Le 18 août dernier, les cultivateurs de café Fairtrade du Kenya se sont réunis dans le comté de Nyeri afin d’échanger et d’émettre une déclaration  dans le cadre du rapport produit par le Groupe de travail national sur les réformes du sous-secteur du café et sur les règles générales en matière de café.

Ils ont commencé en exprimant leur appréciation pour le geste du président Kenyatta qui a exhorté le Groupe de travail sur les réformes du sous-secteur du café en posant la question : « Comment les petits cultivateurs de café pourront-ils tirer un maximum de bénéfices de leur café ? » et « Comment rendre la chaine de valeurs du café efficace et abordable pour les petits cultivateurs ? »

Ils ont recommandé que le Gouvernement vienne en aide à la sensibilisation pour une consommation locale et éthique de café certifié des consommateurs, des marques et des chaines de supermarchés.
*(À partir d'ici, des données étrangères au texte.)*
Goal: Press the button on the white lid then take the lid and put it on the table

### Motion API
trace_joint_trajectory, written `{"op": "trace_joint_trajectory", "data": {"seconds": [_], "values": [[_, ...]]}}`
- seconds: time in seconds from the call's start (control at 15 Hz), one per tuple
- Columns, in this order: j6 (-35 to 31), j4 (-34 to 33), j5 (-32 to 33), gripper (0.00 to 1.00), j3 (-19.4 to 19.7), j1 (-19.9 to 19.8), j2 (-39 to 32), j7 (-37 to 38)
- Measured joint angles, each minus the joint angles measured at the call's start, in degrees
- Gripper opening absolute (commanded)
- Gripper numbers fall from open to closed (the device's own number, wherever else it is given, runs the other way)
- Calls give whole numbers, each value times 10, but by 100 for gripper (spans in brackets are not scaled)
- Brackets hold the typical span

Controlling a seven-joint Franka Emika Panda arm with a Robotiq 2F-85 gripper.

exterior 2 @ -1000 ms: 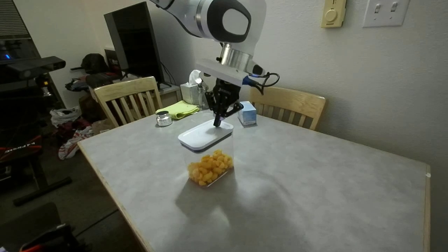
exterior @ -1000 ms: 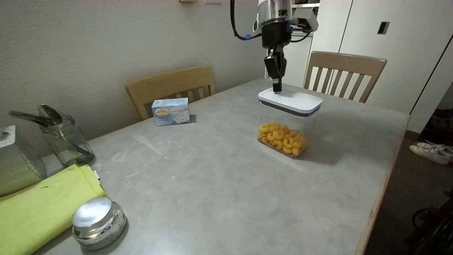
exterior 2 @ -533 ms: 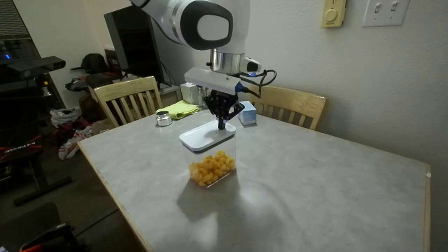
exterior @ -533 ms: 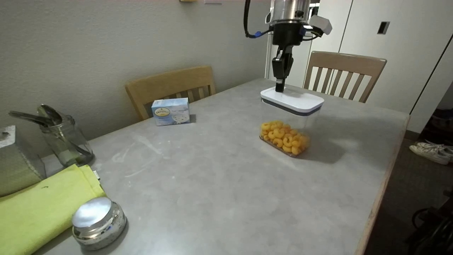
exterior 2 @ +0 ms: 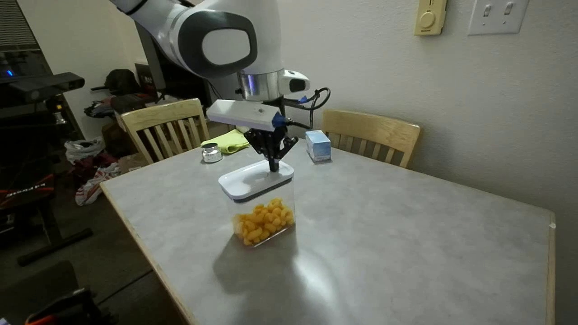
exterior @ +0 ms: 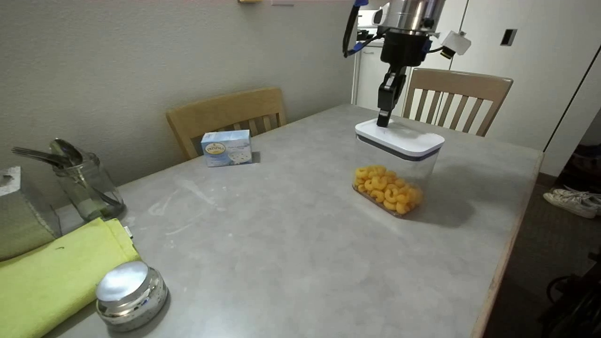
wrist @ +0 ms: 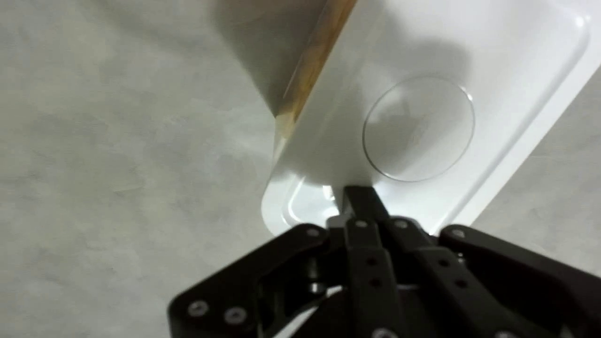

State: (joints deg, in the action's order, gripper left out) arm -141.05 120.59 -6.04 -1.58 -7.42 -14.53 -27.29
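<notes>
The white lid (exterior: 413, 142) sits on a clear container with yellow pasta in both exterior views (exterior 2: 246, 183). It lies large and tilted in the wrist view (wrist: 512, 56). The button (wrist: 419, 129) shows there as a round outline at the lid's middle, partly in shadow. My gripper (wrist: 360, 191) is shut with nothing between its fingers. It points down at one end of the lid, beside the button, and its tips seem to touch the lid's top in both exterior views (exterior: 383, 124) (exterior 2: 273, 168). The grey table (exterior: 281, 263) carries the container.
A blue-white tea box (exterior: 227, 148) stands near the wall-side chair (exterior: 225, 110). A metal jar (exterior: 131, 295), a yellow cloth (exterior: 65, 272), a glass jar with cutlery (exterior: 91, 188) and a tissue box (exterior: 26, 216) stand at one end. Another chair (exterior: 460, 89) stands beyond the container.
The gripper and the container with its lid have shifted together, rightward in an exterior view and, lately, leftward in an exterior view. The gripper stays shut, near the same end of the lid.
</notes>
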Motion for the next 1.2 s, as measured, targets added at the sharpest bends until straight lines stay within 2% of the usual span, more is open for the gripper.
{"op": "trace_joint_trajectory", "data": {"seconds": [0.33, 0.6, 0.87, 1.0, 1.2], "values": [[-75, 58, 77, 0, 1, 19, 32, 35], [-101, 77, 141, 0, 6, 35, 63, 86], [-84, 108, 179, 0, 14, 46, 110, 180], [-56, 125, 180, 0, 16, 47, 129, 219], [-23, 141, 160, 0, 16, 47, 145, 234]]}}
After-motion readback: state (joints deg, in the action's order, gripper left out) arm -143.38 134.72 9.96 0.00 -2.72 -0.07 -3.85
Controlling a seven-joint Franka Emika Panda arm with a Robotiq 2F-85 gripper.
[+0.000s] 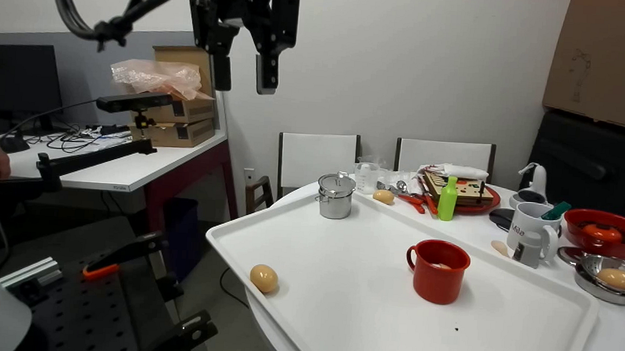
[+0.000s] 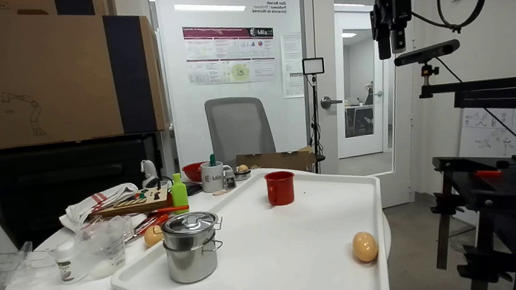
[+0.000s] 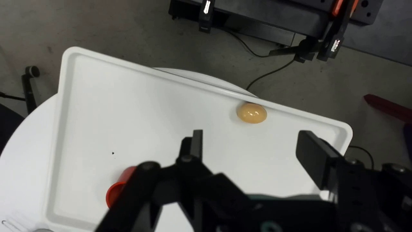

Ils ont également appuyé les projets en vue d’obtenir une aide ciblée et que l’attention se concentre sur la promotion des ventes de café via la vente directe. Ils ont aussi demandé aux marques et aux entreprises, tant locales qu’internationales, de les supporter.

Parmi les problèmes pour lesquels ils ont proposé de reconsidérer, il y avait l’exigence que chaque cultivateur de café s’enregistre auprès du gouvernement du comté et des autorités en matière de café; ils prévoyaient que cela représenterait un fardeau bureaucratique pour eux.

Ils ont enfin fait part de leur préoccupation relative aux inégalités dans l’imposition d’amendes. Le groupe de travail avait proposé une amende ne pouvant pas dépasser 500 000 KSh (5000 USD) ou un emprisonnement n’excédant pas une année, ou les deux. Ils ont jugé cela injuste pour les cultivateurs, qui ont déjà les plus faibles revenus de la chaine des valeurs.